In the data below, count every line that holds the string "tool" and reply with the number alone.

• • • • • • •

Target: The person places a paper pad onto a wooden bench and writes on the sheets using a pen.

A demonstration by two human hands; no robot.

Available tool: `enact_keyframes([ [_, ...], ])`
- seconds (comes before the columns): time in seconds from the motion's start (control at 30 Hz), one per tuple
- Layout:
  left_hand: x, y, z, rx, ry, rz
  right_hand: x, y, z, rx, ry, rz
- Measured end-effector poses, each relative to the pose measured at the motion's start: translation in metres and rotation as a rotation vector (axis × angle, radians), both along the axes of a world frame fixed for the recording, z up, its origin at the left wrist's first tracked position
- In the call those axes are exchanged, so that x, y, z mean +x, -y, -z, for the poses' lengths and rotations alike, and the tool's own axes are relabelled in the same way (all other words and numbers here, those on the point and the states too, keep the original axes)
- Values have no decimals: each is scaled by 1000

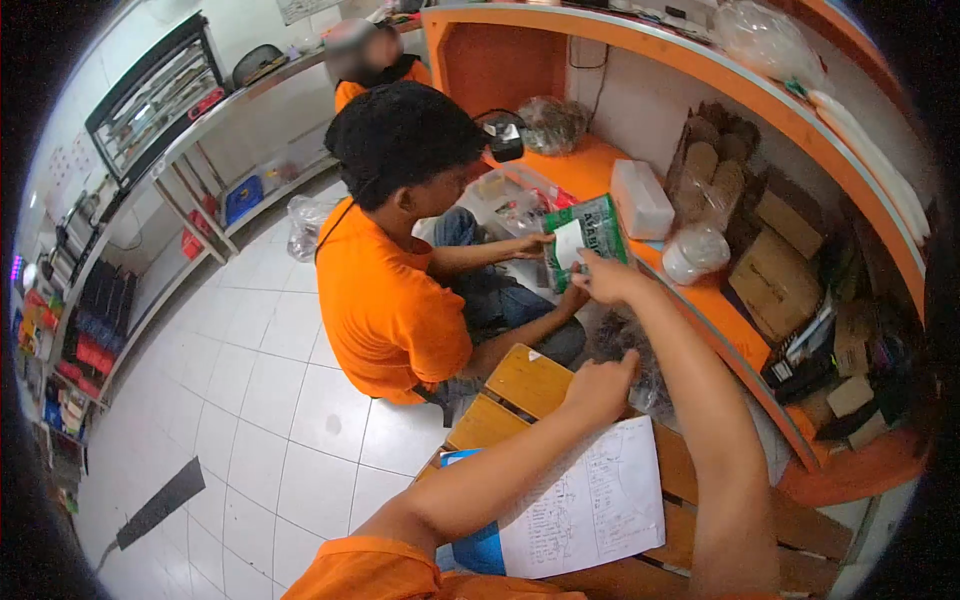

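My right hand (608,278) reaches forward, its index finger stretched out at the white label of a green packet (597,232); the other fingers are partly curled. A seated co-worker in orange (395,290) holds that packet with both hands. My left hand (600,388) hovers above the slatted wooden table, one finger extended and the rest mostly hidden behind the palm. Nothing shows in it. Below my left forearm, handwritten sheets (600,500) lie on a blue folder (478,552) on the wooden table (535,380).
An orange shelf unit (640,262) on the right bears a white plastic container (641,198), a round tub (695,252) and cardboard boxes (775,285). Behind the co-worker is a clear plastic bin (490,195). Another person sits farther back. Metal shelving (150,290) lines the left wall.
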State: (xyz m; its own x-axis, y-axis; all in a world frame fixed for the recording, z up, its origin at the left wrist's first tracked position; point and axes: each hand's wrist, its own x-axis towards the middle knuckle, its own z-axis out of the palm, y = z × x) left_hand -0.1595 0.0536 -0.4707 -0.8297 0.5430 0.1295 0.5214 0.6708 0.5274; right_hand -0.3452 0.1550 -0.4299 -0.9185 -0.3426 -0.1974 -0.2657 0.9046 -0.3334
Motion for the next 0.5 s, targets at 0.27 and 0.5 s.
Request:
enact_keyframes([
  [0.27,-5,-2,13,19,28,18,-2,-32,-4,-273,-157,-84],
  [0.5,3,4,-3,43,11,25,131,-125,14,-388,-188,86],
])
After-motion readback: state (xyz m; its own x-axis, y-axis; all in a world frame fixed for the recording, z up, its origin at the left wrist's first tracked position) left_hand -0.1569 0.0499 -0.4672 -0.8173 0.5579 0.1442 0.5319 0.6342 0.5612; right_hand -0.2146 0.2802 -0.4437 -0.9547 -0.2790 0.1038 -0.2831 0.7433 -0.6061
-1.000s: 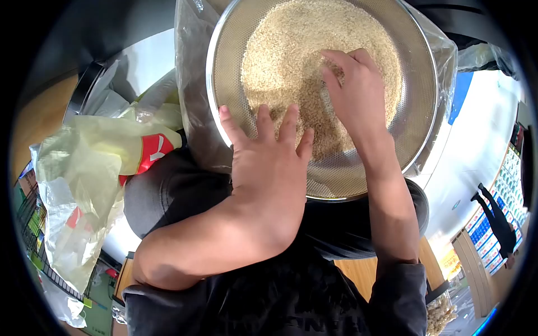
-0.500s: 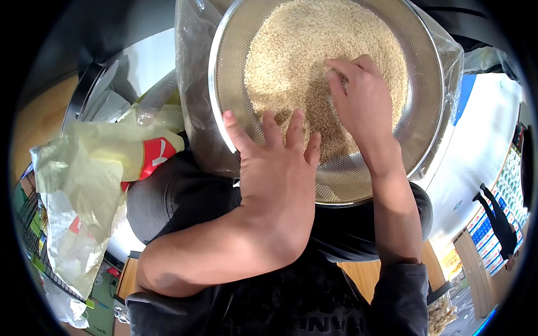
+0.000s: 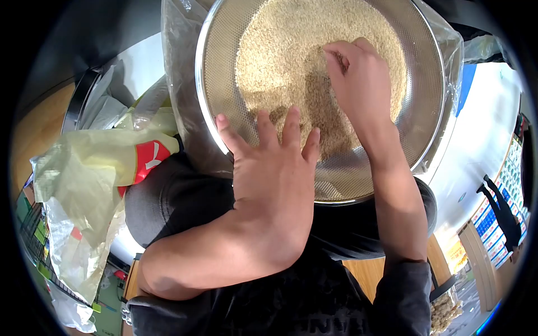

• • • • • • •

● FINISHED EXERCISE
2